* **DIRECTIONS FOR THIS TASK**: Down to the last character, repeat the entries beneath this task.

Collected data entries:
+ + + +

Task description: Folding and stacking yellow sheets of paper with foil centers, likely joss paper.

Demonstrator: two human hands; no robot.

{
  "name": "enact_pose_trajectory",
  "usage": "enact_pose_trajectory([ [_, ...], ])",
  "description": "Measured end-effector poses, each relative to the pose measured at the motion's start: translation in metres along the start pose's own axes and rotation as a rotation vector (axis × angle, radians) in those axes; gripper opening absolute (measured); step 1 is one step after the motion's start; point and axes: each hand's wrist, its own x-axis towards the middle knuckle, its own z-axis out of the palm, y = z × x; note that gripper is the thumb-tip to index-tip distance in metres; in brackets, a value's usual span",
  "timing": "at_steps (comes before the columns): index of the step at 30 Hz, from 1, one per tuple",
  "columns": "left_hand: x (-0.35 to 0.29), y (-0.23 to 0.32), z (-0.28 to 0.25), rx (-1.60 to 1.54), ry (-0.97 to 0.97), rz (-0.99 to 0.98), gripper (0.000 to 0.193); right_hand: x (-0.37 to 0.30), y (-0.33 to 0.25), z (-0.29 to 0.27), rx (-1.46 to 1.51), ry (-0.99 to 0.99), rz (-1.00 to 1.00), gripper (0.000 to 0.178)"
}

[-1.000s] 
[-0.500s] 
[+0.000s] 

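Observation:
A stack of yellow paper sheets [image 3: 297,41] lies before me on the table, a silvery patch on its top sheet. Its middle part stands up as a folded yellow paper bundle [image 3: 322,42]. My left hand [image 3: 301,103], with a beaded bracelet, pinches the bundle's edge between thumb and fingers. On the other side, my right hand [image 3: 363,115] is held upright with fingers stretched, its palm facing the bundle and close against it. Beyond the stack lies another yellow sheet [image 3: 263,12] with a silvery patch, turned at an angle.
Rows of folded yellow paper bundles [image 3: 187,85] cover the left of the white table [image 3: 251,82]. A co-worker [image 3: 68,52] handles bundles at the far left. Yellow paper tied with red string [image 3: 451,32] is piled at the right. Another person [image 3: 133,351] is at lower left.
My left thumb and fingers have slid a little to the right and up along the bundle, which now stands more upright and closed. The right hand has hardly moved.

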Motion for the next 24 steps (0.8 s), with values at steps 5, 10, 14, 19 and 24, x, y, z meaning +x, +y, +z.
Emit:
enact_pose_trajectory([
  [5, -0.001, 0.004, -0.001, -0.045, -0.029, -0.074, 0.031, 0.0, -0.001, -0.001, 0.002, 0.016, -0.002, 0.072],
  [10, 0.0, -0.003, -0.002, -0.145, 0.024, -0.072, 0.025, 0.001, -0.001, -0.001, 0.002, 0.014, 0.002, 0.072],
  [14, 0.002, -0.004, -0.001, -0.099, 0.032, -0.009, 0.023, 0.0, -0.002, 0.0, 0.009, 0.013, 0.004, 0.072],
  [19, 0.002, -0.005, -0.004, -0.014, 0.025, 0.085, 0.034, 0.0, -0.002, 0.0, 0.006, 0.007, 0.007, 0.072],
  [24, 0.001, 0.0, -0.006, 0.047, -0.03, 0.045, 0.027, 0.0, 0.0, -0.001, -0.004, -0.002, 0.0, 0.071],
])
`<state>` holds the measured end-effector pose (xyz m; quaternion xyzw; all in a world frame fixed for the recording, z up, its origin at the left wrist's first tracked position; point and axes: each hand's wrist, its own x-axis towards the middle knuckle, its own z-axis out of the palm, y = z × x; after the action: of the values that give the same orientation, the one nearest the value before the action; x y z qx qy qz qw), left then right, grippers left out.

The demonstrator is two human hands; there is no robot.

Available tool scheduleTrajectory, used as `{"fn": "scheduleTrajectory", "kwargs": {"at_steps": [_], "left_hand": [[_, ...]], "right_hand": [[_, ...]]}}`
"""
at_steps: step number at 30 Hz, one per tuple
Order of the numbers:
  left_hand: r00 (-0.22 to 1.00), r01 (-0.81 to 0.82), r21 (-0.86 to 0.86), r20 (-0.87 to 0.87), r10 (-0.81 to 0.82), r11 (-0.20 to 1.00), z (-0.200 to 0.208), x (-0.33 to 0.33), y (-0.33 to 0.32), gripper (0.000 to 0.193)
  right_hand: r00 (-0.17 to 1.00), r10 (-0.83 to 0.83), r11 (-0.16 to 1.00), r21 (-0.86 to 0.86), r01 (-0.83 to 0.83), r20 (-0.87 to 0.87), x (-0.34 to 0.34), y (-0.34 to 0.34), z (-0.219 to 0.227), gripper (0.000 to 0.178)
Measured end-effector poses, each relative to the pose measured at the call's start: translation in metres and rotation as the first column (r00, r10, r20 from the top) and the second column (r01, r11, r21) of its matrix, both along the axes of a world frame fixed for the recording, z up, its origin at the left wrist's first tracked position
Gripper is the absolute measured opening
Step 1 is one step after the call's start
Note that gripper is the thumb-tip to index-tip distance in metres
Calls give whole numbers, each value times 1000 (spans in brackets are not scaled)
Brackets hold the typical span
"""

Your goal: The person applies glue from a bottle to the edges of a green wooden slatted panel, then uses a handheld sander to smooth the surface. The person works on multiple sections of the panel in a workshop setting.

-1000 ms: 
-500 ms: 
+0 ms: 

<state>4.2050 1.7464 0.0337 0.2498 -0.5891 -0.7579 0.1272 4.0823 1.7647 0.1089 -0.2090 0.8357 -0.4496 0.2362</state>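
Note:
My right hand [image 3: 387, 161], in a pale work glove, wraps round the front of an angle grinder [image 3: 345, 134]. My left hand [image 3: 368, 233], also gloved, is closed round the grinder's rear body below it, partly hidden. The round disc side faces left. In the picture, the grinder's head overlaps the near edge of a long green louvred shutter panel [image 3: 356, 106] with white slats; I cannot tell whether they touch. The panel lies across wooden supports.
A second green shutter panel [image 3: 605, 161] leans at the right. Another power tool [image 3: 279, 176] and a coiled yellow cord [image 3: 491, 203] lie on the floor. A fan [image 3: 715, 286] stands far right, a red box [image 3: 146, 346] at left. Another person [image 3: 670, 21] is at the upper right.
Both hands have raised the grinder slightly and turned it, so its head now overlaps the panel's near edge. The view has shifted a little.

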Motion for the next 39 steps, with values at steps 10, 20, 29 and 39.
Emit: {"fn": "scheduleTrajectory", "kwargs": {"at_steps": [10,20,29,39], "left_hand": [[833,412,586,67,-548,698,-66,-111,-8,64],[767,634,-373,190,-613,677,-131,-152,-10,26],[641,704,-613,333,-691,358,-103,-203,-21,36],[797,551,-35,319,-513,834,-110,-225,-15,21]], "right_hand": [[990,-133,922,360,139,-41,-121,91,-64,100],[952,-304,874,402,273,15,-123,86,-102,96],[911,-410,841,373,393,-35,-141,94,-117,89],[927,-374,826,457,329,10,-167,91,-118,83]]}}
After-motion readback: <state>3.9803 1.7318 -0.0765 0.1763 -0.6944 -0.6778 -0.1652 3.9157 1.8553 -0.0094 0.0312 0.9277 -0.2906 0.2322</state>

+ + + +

* **TASK RESPONSE**:
Task description: Folding and stacking yellow sheets of paper with foil centers, likely joss paper.

Demonstrator: two human hands; no robot.

{
  "name": "enact_pose_trajectory",
  "usage": "enact_pose_trajectory([ [_, ...], ])",
  "description": "Measured end-effector poses, each relative to the pose measured at the motion's start: translation in metres along the start pose's own axes and rotation as a rotation vector (axis × angle, radians) in those axes; gripper opening absolute (measured); step 1 is one step after the motion's start; point and axes: each hand's wrist, its own x-axis towards the middle knuckle, its own z-axis out of the palm, y = z × x; note that gripper is the thumb-tip to index-tip distance in metres; in brackets, a value's usual span",
  "timing": "at_steps (comes before the columns): index of the step at 30 Hz, from 1, one per tuple",
  "columns": "left_hand: x (-0.35 to 0.29), y (-0.23 to 0.32), z (-0.28 to 0.25), rx (-1.60 to 1.54), ry (-0.97 to 0.97), rz (-0.99 to 0.98), gripper (0.000 to 0.193); right_hand: x (-0.37 to 0.30), y (-0.33 to 0.25), z (-0.29 to 0.27), rx (-1.46 to 1.51), ry (-0.99 to 0.99), rz (-1.00 to 1.00), gripper (0.000 to 0.178)"
}

[-1.000s] 
[-0.500s] 
[+0.000s] 

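Observation:
A stack of yellow paper sheets [image 3: 297,41] lies before me on the table, a silvery patch on its top sheet. Its middle part stands up as a folded yellow paper bundle [image 3: 322,42]. My left hand [image 3: 301,103], with a beaded bracelet, pinches the bundle's edge between thumb and fingers. On the other side, my right hand [image 3: 363,115] is held upright with fingers stretched, its palm facing the bundle and close against it. Beyond the stack lies another yellow sheet [image 3: 263,12] with a silvery patch, turned at an angle.
Rows of folded yellow paper bundles [image 3: 187,85] cover the left of the white table [image 3: 251,82]. A co-worker [image 3: 68,52] handles bundles at the far left. Yellow paper tied with red string [image 3: 451,32] is piled at the right. Another person [image 3: 133,351] is at lower left.
My left thumb and fingers have slid a little to the right and up along the bundle, which now stands more upright and closed. The right hand has hardly moved.
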
Motion for the next 24 steps (0.8 s), with values at steps 5, 10, 14, 19 and 24, x, y, z meaning +x, +y, +z.
Emit:
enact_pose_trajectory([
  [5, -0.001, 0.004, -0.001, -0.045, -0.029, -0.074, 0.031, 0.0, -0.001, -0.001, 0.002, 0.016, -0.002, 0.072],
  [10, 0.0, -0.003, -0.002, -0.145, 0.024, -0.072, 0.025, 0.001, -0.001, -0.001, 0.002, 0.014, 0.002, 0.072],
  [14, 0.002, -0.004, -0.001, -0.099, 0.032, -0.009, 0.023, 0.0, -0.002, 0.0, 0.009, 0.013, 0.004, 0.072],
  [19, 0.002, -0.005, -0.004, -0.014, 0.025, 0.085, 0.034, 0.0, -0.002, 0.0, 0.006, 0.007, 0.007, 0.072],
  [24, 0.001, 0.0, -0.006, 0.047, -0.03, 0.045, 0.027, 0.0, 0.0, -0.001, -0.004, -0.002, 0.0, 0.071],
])
`<state>` holds the measured end-effector pose (xyz m; quaternion xyzw; all in a world frame fixed for the recording, z up, its origin at the left wrist's first tracked position; point and axes: each hand's wrist, its own x-axis towards the middle knuckle, its own z-axis out of the palm, y = z × x; after the action: of the values that give the same orientation, the one nearest the value before the action; x y z qx qy qz qw), left then right, grippers left out.

The demonstrator is two human hands; there is no robot.

Available tool scheduleTrajectory, used as `{"fn": "scheduleTrajectory", "kwargs": {"at_steps": [_], "left_hand": [[_, ...]], "right_hand": [[_, ...]]}}`
"""
at_steps: step number at 30 Hz, one per tuple
Order of the numbers:
  left_hand: r00 (-0.22 to 1.00), r01 (-0.81 to 0.82), r21 (-0.86 to 0.86), r20 (-0.87 to 0.87), r10 (-0.81 to 0.82), r11 (-0.20 to 1.00), z (-0.200 to 0.208), x (-0.33 to 0.33), y (-0.33 to 0.32), gripper (0.000 to 0.193)
  right_hand: r00 (-0.17 to 1.00), r10 (-0.83 to 0.83), r11 (-0.16 to 1.00), r21 (-0.86 to 0.86), r01 (-0.83 to 0.83), r20 (-0.87 to 0.87), x (-0.34 to 0.34), y (-0.34 to 0.34), z (-0.219 to 0.227), gripper (0.000 to 0.178)
Measured end-effector poses, each relative to the pose measured at the call's start: translation in metres and rotation as the first column (r00, r10, r20 from the top) and the second column (r01, r11, r21) of its matrix, both along the axes of a world frame fixed for the recording, z up, its origin at the left wrist's first tracked position
Gripper is the absolute measured opening
Step 1 is one step after the call's start
Note that gripper is the thumb-tip to index-tip distance in metres
Calls give whole numbers, each value times 1000 (spans in brackets are not scaled)
Brackets hold the typical span
"""

Your goal: The person applies glue from a bottle to the edges of a green wooden slatted panel, then uses a handheld sander to smooth the surface. The person works on multiple sections of the panel in a workshop setting.

-1000 ms: 
-500 ms: 
+0 ms: 

<state>4.2050 1.7464 0.0337 0.2498 -0.5891 -0.7579 0.1272 4.0823 1.7647 0.1089 -0.2090 0.8357 -0.4496 0.2362</state>
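Note:
My right hand [image 3: 387, 161], in a pale work glove, wraps round the front of an angle grinder [image 3: 345, 134]. My left hand [image 3: 368, 233], also gloved, is closed round the grinder's rear body below it, partly hidden. The round disc side faces left. In the picture, the grinder's head overlaps the near edge of a long green louvred shutter panel [image 3: 356, 106] with white slats; I cannot tell whether they touch. The panel lies across wooden supports.
A second green shutter panel [image 3: 605, 161] leans at the right. Another power tool [image 3: 279, 176] and a coiled yellow cord [image 3: 491, 203] lie on the floor. A fan [image 3: 715, 286] stands far right, a red box [image 3: 146, 346] at left. Another person [image 3: 670, 21] is at the upper right.
Both hands have raised the grinder slightly and turned it, so its head now overlaps the panel's near edge. The view has shifted a little.
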
Motion for the next 39 steps, with values at steps 10, 20, 29 and 39.
Emit: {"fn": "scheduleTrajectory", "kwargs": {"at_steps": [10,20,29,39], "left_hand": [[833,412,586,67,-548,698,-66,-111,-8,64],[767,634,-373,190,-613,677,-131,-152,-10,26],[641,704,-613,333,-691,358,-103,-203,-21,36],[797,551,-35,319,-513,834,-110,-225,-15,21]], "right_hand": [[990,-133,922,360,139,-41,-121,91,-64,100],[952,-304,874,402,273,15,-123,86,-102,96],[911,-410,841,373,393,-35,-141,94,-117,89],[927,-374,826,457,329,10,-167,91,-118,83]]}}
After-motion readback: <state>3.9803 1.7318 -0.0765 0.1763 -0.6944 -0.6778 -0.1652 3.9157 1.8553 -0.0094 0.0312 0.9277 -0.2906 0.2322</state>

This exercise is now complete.